(Work item) Copy each line of the records below, from the first through the one that contains "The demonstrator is", exactly as written.

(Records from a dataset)

^^^^^^^^^^^^^^^^

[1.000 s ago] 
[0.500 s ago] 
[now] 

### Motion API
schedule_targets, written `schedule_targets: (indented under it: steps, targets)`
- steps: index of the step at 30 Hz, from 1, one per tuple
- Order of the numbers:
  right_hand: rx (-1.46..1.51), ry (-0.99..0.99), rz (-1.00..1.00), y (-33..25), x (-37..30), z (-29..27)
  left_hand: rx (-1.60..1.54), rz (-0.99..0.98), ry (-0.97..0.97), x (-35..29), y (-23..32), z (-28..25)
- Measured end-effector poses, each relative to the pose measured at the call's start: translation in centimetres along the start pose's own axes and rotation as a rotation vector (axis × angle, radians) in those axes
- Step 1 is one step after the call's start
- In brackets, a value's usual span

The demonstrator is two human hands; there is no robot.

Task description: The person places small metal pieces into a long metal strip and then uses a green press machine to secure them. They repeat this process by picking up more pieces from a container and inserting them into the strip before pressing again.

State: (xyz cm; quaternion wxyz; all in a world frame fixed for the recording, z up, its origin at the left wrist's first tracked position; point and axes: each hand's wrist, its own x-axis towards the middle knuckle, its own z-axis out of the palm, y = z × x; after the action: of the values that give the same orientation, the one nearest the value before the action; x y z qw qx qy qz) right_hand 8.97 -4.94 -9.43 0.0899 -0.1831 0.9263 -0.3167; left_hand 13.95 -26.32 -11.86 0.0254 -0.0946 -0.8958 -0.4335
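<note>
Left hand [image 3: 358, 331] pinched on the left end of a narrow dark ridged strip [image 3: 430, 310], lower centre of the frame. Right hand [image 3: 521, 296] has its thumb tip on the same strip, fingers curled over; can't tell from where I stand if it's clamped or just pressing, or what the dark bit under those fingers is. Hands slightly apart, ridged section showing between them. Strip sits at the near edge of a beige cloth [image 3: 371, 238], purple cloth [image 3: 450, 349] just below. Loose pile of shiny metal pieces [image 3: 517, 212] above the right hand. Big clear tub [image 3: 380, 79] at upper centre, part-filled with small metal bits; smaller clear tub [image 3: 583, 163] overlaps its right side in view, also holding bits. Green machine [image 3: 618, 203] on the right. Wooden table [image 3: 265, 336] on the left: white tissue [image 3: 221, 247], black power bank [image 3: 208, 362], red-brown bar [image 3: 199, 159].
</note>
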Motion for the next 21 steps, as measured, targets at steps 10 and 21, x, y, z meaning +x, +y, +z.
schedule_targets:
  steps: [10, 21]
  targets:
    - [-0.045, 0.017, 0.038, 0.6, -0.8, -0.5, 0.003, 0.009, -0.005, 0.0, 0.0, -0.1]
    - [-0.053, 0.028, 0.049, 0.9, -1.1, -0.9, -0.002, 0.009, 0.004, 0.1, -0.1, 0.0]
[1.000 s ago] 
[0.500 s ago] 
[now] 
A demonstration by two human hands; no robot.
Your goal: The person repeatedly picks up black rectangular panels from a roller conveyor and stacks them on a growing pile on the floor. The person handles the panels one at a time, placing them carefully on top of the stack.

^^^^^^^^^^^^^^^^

(Task response)
[1.000 s ago] 
[0.500 s ago] 
[now] 

### Motion API
schedule_targets, written `schedule_targets: (indented under it: steps, targets)`
- steps: index of the step at 30 Hz, from 1, one per tuple
- Order of the numbers:
  right_hand: rx (-1.46..1.51), ry (-0.99..0.99), rz (-1.00..1.00), y (-33..25), x (-37..30), z (-29..27)
  left_hand: rx (-1.60..1.54), rz (-0.99..0.98), ry (-0.97..0.97), x (-35..29), y (-23..32), z (-28..25)
- Measured end-effector poses, each relative to the pose measured at the call's start: translation in centimetres along the start pose's own axes and rotation as a rotation vector (axis × angle, radians) in those axes
- Step 1 is one step after the call's start
- In brackets, a value's usual span

The demonstrator is two human hands; there is no robot.

The complete answer has been given.